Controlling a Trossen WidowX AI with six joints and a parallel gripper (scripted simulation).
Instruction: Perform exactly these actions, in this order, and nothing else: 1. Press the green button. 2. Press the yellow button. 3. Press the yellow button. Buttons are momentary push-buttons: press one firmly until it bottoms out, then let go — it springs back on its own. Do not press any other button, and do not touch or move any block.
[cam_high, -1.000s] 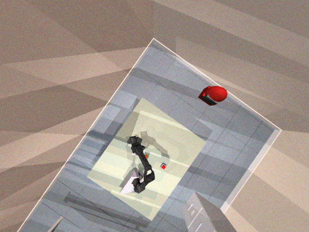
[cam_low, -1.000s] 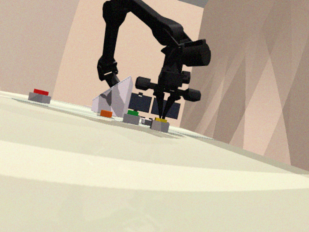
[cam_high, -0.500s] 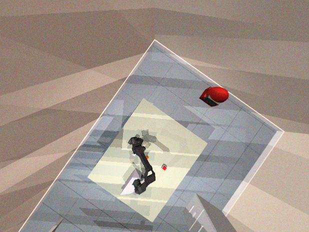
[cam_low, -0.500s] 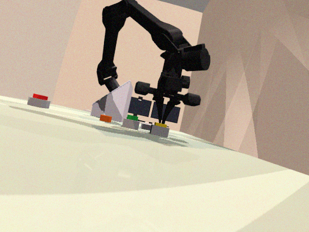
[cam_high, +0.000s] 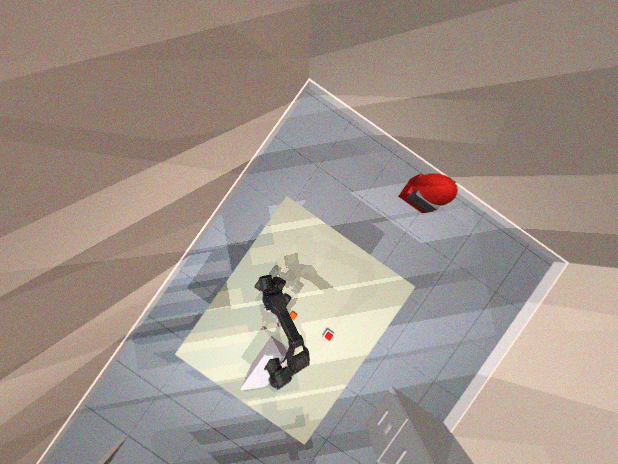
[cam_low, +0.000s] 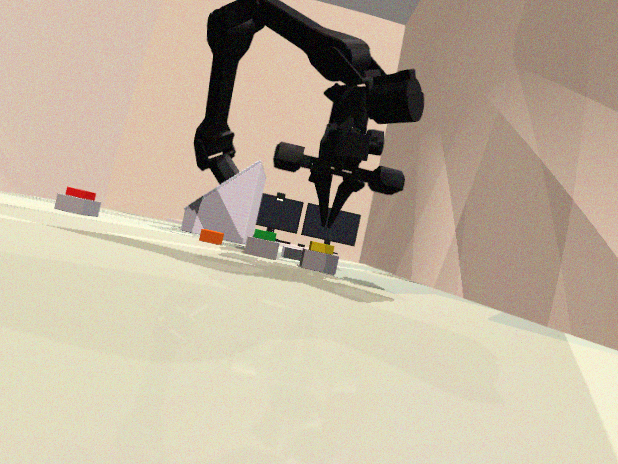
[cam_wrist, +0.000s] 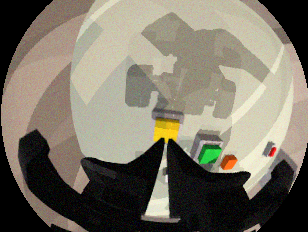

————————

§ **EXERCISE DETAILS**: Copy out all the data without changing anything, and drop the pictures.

§ **WRITTEN RESPONSE**:
Controlling a Trossen WidowX AI with six joints and a parallel gripper (scripted simulation).
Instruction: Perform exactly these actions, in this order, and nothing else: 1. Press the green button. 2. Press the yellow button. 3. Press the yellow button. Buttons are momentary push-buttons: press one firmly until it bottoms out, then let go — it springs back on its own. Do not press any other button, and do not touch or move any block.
[cam_high, -1.000s] 
[cam_low, -1.000s] 
[cam_high, -0.500s] 
[cam_low, -0.500s] 
[cam_high, +0.000s] 
[cam_low, +0.000s] 
[cam_wrist, +0.000s] 

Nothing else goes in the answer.